# WORK TO COMPLETE:
Gather every line below where "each" appears.

# DATASET EXCERPT:

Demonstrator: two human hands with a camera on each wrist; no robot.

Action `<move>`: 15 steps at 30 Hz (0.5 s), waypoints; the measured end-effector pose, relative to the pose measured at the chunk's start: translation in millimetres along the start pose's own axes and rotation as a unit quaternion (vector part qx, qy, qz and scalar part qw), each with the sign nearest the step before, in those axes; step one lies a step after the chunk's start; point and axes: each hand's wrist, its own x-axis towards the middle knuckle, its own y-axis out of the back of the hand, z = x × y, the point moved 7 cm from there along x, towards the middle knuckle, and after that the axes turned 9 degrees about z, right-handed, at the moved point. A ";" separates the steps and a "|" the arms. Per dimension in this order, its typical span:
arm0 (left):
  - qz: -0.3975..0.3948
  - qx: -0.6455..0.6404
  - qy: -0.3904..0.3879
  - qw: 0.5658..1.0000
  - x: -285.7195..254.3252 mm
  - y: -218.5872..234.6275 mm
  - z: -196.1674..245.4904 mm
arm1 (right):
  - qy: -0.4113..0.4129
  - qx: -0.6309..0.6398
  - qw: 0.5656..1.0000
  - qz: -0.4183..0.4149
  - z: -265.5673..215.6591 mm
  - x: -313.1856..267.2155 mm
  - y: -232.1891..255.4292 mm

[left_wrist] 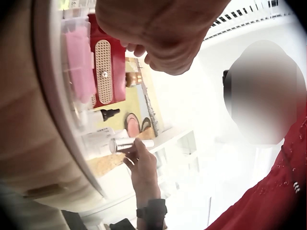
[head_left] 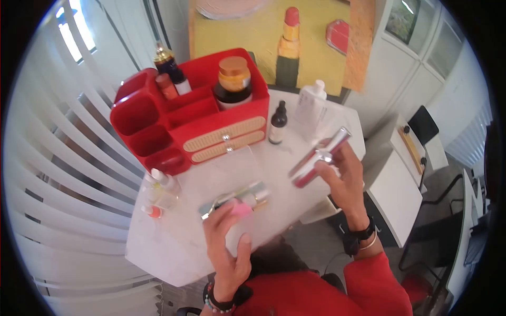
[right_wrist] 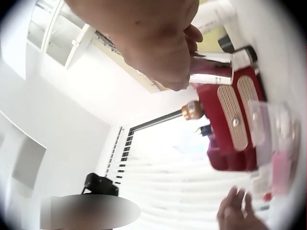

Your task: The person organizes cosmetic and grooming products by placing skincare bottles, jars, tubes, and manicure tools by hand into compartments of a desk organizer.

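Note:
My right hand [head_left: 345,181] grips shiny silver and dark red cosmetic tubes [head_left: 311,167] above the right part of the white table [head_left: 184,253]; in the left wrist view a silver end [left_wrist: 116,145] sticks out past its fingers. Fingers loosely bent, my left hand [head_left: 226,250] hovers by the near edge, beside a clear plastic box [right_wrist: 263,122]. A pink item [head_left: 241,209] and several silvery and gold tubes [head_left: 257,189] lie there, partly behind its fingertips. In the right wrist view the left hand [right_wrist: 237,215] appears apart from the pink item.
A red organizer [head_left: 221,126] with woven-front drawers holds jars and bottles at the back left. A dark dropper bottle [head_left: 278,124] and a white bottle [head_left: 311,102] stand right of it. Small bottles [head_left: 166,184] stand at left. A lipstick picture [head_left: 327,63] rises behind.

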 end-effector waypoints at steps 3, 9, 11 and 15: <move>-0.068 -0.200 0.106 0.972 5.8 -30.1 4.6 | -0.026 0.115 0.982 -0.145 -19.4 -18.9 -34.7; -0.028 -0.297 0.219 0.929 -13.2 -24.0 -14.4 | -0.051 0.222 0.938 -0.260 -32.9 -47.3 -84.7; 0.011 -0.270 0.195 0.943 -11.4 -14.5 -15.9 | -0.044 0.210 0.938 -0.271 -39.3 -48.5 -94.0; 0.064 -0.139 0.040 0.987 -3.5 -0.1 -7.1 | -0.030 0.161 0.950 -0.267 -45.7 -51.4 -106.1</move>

# FINISHED TASK:
Demonstrator: two human hands with a camera on each wrist; no robot.
Action `<move>`: 15 steps at 30 Hz (0.5 s), waypoints; the measured end-effector pose, relative to the pose measured at the chunk's start: translation in millimetres along the start pose's own axes and rotation as a unit quaternion (vector part qx, qy, qz and scalar part qw), each with the sign nearest the step before, in those axes; step one lies a step after the chunk's start; point and axes: each hand's wrist, its own x-axis towards the middle knuckle, its own y-axis out of the back of the hand, z = x × y, the point moved 7 cm from there along x, towards the middle knuckle, and after that the axes turned 9 degrees about z, right-handed, at the moved point. A ";" separates the steps and a "|" the arms. Per dimension in this order, its typical span:

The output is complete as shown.